◆ **Data block**:
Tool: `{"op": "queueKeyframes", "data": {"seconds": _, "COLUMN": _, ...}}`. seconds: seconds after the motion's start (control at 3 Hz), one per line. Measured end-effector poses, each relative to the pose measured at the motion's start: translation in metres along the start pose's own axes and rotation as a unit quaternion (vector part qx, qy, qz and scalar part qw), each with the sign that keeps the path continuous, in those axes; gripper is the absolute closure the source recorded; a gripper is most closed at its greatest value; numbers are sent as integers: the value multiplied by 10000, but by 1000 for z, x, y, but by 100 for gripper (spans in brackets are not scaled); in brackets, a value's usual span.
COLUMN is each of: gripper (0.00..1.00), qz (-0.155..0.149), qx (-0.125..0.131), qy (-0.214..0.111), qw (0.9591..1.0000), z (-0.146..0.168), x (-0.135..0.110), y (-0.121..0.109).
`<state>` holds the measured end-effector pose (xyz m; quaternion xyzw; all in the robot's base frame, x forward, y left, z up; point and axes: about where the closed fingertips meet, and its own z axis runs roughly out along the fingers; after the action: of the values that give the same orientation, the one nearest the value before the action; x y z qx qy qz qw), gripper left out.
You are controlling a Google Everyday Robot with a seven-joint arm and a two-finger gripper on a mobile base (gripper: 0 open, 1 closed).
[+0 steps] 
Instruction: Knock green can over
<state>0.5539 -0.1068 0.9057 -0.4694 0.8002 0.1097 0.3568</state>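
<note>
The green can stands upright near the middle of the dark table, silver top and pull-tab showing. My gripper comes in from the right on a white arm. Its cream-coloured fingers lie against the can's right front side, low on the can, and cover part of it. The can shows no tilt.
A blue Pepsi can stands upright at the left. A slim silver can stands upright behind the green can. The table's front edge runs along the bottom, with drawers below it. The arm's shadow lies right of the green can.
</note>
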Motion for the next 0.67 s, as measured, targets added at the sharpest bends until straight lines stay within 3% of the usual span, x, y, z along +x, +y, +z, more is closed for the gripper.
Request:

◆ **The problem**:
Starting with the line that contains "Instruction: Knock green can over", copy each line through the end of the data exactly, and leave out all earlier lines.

◆ **Solution to the exercise**:
Instruction: Knock green can over
<state>0.5539 -0.1068 0.9057 -0.4694 0.8002 0.1097 0.3568</state>
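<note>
The green can stands upright near the middle of the dark table, silver top and pull-tab showing. My gripper comes in from the right on a white arm. Its cream-coloured fingers lie against the can's right front side, low on the can, and cover part of it. The can shows no tilt.
A blue Pepsi can stands upright at the left. A slim silver can stands upright behind the green can. The table's front edge runs along the bottom, with drawers below it. The arm's shadow lies right of the green can.
</note>
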Motion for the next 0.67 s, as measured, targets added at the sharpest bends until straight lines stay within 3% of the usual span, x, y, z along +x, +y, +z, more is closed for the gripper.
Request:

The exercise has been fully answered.